• **WHAT IS REQUIRED**: For each line of the listing that includes the word "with", show the whole line.

--------------------------------------------------

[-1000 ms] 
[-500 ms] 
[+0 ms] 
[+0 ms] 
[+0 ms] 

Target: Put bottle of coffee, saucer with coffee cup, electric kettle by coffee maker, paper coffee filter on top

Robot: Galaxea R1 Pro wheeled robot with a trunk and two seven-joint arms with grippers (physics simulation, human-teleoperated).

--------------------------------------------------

• **EXERCISE OUTPUT**:
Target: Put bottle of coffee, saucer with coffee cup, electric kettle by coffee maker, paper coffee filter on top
Robot: Galaxea R1 Pro wheeled robot with a trunk and two seven-joint arms with grippers (physics simulation, human-teleoperated).

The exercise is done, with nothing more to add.